The Fairs family’s farming heritage in Suffolk goes back more than 50 years, and in 2004 Sam Fairs was the first British farmer to grow, cold press and bottle his own extra virgin rapeseed oil. Today three generations of the family work on the farm, crafting single estate, fully traceable, sustainable oil. Over the years the business has grown to produce a variety of rapeseed-based products, from mayonnaise to body lotions and potions. And Hillfarm Bee Farm was created five years ago, placing 200 hives (and 14 million bees) across crops and woodlands – the farm jars its own runny and set raw honey.

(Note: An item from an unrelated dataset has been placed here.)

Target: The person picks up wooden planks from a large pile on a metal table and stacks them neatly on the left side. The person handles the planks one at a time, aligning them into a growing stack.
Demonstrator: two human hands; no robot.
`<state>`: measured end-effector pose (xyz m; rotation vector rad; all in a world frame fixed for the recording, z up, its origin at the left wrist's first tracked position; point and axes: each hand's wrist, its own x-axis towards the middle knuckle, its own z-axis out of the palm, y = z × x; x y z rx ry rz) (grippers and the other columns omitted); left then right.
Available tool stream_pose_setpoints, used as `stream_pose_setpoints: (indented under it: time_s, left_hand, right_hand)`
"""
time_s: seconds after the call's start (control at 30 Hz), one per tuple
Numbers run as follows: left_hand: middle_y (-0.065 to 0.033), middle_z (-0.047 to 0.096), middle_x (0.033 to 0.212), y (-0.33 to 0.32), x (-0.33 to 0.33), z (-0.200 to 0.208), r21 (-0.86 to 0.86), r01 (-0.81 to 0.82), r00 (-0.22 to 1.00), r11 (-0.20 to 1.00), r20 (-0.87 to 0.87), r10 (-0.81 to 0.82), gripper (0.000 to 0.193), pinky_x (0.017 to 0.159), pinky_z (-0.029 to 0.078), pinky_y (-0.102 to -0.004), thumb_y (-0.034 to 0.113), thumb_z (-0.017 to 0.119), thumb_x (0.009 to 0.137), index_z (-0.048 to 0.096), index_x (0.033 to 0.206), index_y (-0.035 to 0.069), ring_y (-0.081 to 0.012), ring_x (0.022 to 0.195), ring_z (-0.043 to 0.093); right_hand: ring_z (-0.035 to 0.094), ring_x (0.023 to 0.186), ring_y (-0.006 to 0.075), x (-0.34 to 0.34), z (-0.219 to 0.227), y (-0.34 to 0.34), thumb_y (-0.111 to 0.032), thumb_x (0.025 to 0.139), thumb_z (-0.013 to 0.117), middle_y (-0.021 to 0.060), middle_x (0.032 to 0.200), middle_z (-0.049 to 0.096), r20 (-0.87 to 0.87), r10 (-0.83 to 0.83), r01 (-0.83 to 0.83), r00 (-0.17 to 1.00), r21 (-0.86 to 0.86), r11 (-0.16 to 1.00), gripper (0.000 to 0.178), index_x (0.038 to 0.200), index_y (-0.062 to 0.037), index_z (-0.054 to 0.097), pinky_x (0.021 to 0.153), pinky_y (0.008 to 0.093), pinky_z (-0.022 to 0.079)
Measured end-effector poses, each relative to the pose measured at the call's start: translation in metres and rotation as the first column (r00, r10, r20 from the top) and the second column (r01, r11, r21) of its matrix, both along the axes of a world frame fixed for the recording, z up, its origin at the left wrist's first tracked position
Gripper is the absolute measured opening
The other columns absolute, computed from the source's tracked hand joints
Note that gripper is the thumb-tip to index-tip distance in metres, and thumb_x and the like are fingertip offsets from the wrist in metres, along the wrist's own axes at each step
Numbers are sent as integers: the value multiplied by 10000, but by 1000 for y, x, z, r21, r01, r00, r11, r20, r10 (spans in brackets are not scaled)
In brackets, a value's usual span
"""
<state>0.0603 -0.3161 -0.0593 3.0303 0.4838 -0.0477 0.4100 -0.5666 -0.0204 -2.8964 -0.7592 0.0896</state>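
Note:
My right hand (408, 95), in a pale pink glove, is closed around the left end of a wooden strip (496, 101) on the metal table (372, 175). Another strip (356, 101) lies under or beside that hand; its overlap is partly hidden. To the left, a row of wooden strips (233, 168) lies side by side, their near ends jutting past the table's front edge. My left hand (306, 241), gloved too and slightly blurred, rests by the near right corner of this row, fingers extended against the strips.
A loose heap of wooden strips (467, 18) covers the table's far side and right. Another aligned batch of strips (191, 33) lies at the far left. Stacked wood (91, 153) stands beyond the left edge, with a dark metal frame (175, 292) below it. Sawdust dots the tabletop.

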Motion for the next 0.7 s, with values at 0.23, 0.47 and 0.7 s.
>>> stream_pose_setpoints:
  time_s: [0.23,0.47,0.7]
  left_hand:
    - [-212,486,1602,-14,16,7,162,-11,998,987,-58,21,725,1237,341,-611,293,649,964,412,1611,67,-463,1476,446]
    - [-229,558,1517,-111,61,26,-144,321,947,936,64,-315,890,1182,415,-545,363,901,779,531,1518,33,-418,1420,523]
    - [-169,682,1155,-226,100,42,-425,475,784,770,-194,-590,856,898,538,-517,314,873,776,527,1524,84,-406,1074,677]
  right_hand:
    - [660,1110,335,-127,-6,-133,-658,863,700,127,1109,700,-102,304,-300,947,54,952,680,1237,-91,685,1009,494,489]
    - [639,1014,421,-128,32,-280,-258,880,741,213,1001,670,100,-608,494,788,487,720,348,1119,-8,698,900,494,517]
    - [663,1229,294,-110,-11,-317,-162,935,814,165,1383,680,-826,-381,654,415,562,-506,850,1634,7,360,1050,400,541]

Newly launched is the range of Hillfarm flavoured oils, designed during lockdown in collaboration with London chefs. They can be used for frying, roasting, baking, marinades and dressings, and include Oak and Applewood Smoked Oil, which is imparted with the sweetness of applewood, and is actually smoked, not infused. This has just won a star in the Great Taste Awards.

Then there’s White Garlic Oil, Smoked Chilli Oil and Black Truffle Oil. Hillfarm is offering our readers 15 per cent off their Flavoured Oil Selection box online at hillfarmoils.co.uk with the code ARCHANT15 at checkout. The offer is valid until June 30.

If you pick up a bottle of their regular oil this weekend, try making the farm’s easy vanilla sponge cake.

Eastern Daily Press: Hillfarm Oils' Victoria sponge cake made with rapeseed oilHillfarm Oils' Victoria sponge cake made with rapeseed oil (Image: Jemma Watts Photography)

Hillfarm Victoria sponge

Ingredients

220g self-raising flour

2tsps baking powder

160ml Hillfarm rapeseed oil

220g caster sugar

4 large free-range eggs

4-6 drops vanilla extract

3tbsps jam and whipped cream for filling

Method

Preheat the oven to 170C and grease and line two 20cm round cake tins.

Put all the ingredients except the jam and cream in a bowl and beat with an electric mixer to a smooth, dropping consistency.

Divide equally between the tins and bake for 25 to 30 minutes until risen and lightly golden.

Allow to cool, then fill with the cream and jam.